We are neutral on Eversendai’s first two wins of the year as it is well within our financial year 2018 (FY18) replenishment target of RM1.8 billion — accounting for 15% with another RM1.5 billion to be achieved. Assuming a 36-month span for the contracts coupled with profit before tax (PBT) margins of 6%, the projects are expected to contribute about RM4.1 million per annum to the bottom line. 
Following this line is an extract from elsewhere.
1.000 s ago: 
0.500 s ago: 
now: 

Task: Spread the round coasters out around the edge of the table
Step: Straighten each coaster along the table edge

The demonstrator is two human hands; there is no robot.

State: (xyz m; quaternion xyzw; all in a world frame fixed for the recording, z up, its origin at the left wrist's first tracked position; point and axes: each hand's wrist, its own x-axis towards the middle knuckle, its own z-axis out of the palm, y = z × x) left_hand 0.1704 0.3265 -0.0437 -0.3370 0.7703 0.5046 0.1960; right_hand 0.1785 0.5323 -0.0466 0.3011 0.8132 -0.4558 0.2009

Currently Eversendai’s outstanding order book stands at about RM2.5 billion, providing visibility for the next one to 1.5 years. Meanwhile, Eversendai’s first lift boat initially scheduled for delivery for the third quarter of 2017 (3Q17) has been delayed to 1Q18 as certification and commissioning of the lift boat are more stringent than expected. Meanwhile, we note that delivery of the second lift boat — which is about 55% to 60% completed — is scheduled for the first half of 2018 (1H18) may be delayed to a later date given the longer-than-expected duration for certification as well. While we understand that the client — Vahana Holdings — has obtained conditional financing for the first lift boat (whereby banks will only release payments to Eversendai if Vahana manages to secure a charter contract for the first lift boat), we remain cautious on the second lift boat in case it fails to secure financing, potentially raising the risk of impairments. We highlight there is also a risk of impairment in FY19 for the first lift boat should Vahana fail to secure a charter within 12 months once the first lift boat is ready for delivery in 1Q18. However, we opine that 12 months is relatively sufficient to secure a charter but will monitor the situation closely and review when necessary. 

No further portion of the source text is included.